So if I buy a new guitar I will swap it for all the hardware, and most likely keep my #1 anyway. Watch some of the vids I posted. It isn't impossible for someone of my superior intelligence, talent and experience to completely fuck up-- er do the job to perfection. I can always hire someone to do it for me, but I have been looking into this for a few years and I think it's about time to get in there with a chainsaw and have at it.


----------



## RBlakeney (Mar 12, 2017)

Just use a cheese grater and be done with all this nonsense.


----------



## nnieman (Jun 19, 2013)

It’s doable.
What don’t you like about the neck?
Can you use your contour gauge to compare it to a neck you like?
You might find that softening the shoulders make a big difference to a feel (moving it more to a c or even a v shape from a D shape).
Use sandpaper.
Go slow.

Remove a bit. Play it for a while.

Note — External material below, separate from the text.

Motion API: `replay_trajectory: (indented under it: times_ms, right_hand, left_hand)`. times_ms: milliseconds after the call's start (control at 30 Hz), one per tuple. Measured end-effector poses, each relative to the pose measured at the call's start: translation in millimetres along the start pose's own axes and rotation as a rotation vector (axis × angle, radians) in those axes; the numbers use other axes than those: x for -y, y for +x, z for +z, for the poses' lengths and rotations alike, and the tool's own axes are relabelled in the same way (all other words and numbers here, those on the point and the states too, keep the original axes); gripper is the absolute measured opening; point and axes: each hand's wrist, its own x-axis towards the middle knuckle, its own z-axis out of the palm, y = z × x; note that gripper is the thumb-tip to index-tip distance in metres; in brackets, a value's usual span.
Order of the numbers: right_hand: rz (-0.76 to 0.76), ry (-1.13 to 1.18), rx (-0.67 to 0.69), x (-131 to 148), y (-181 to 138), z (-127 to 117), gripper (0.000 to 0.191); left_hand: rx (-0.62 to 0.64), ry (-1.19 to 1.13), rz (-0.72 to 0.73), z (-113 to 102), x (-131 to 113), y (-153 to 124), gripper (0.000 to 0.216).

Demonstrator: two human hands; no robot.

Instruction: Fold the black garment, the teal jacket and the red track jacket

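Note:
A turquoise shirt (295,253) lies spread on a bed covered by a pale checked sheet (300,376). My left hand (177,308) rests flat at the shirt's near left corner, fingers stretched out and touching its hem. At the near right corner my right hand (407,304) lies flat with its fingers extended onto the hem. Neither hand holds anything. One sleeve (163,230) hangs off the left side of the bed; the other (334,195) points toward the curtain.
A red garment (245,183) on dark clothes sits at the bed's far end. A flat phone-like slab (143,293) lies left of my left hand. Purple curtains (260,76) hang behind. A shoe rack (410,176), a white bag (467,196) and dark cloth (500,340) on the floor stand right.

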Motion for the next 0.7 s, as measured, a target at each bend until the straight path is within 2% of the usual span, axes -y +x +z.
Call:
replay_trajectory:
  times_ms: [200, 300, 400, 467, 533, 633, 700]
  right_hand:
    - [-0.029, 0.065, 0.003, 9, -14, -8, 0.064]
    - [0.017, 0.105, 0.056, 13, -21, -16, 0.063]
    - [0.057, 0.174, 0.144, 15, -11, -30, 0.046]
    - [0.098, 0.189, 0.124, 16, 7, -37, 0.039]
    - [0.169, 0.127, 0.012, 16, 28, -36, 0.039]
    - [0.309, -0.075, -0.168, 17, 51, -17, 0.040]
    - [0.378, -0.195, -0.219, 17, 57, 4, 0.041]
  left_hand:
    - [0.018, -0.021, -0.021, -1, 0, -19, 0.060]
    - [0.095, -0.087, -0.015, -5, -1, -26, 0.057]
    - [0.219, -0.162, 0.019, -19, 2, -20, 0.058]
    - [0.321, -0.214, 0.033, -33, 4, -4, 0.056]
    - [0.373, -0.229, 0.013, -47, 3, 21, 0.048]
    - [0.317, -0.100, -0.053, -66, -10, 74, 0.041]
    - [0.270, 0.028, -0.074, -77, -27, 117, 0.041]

Repeat if necessary.
It easy to remove more material.
It’s darn near impossible to add more.

Start with 100 grit sandpaper at the coarsest.
You don’t want to get your profile right then have to remove more material to get rid of scratches.

Use contact cement or spray adhesive to glue sandpaper to a block of wood/mdf/ corian countertop/something hard and flat

Mahogany is fairly soft so you won’t have to work hard (once you remove the finish).
To remove the finish use a card scraper or a single edge razor blade.

Nathan


----------



## Okay Player (May 24, 2020)

player99 said:


> This guitar has too many dings to be valuable. It will also be easier to do the neck than it will be to swap out the bridge, pickups, tuners, wiring harness, have @zztomato redue the frets etc. Plus it's my guitar. Buying a new one will change the neck,_* but I have another one that is slimmer but it doesn't do it for me.*_


----------



## player99 (Sep 5, 2019)

Okay Player said:


>


Lol my main guitar sounds better than any other guitar ever.


----------



## player99 (Sep 5, 2019)

nnieman said:


> It’s doable.
> What don’t you like about the neck?
> Can you use your contour gauge to compare it to a neck you like?
> You might find that softening the shoulders make a big difference to a feel (moving it more to a c or even a v shape from a D shape).
> ...


It is so fat it's tearing my hand apart.


----------



## Arek (Jan 24, 2009)

player99 said:


> I read a person can use a super tiny drill to find the depth of the truss rod.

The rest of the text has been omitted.